§ **What is being asked**
Only lines with the word "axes" are needed; collect each of them from the listing below.

§ **Data below**
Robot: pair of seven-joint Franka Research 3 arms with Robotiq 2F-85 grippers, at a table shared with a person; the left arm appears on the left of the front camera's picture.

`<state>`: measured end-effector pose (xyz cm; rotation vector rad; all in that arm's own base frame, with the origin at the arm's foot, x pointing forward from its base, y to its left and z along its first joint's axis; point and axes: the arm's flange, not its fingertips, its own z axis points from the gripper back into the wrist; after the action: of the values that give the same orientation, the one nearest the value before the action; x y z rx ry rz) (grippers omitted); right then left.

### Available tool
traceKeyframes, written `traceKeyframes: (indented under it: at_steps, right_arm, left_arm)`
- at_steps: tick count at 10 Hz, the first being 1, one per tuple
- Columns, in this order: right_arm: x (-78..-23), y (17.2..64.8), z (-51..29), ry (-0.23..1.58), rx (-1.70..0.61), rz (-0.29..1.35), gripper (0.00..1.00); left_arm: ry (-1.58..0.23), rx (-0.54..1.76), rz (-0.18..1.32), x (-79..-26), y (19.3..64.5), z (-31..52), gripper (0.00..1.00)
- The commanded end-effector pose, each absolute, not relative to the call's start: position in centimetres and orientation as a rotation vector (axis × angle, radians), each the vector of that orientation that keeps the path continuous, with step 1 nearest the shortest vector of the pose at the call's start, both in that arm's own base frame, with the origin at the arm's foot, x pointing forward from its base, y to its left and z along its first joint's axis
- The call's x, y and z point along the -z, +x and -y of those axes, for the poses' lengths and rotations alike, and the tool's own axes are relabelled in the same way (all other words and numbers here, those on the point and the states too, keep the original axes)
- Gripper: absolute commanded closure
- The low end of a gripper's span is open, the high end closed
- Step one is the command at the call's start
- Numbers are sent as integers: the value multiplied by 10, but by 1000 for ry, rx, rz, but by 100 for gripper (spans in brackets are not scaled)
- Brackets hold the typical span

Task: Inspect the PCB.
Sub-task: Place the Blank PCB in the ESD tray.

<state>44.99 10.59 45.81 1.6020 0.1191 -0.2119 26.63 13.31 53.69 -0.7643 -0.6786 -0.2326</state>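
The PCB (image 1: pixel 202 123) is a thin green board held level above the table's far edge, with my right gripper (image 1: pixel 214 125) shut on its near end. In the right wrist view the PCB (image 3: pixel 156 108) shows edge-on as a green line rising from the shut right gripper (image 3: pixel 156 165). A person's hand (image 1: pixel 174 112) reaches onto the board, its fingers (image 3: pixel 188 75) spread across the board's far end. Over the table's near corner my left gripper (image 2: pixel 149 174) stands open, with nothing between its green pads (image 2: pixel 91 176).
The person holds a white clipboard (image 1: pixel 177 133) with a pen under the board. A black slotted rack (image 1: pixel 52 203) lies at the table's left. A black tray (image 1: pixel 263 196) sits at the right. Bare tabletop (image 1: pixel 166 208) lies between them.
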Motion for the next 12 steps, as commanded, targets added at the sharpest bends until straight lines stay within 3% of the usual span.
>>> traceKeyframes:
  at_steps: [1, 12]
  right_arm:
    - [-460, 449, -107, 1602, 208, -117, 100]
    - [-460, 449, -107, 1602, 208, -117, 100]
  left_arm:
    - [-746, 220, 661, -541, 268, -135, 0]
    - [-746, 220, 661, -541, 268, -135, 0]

§ **Result**
`<state>`: measured end-effector pose (xyz cm; rotation vector rad; all in that arm's own base frame, with the origin at the arm's foot, x pointing forward from its base, y to its left and z along its first joint's axis; point and axes: the arm's flange, not its fingertips, its own z axis points from the gripper back into the wrist; after the action: of the values that give the same orientation, the one nearest the value before the action; x y z rx ry rz) (grippers omitted); right then left.
- The call's x, y and z point along the -z, +x and -y of those axes, for the poses' lengths and rotations alike, and the tool's own axes are relabelled in the same way (all other words and numbers here, those on the point and the states too, keep the original axes)

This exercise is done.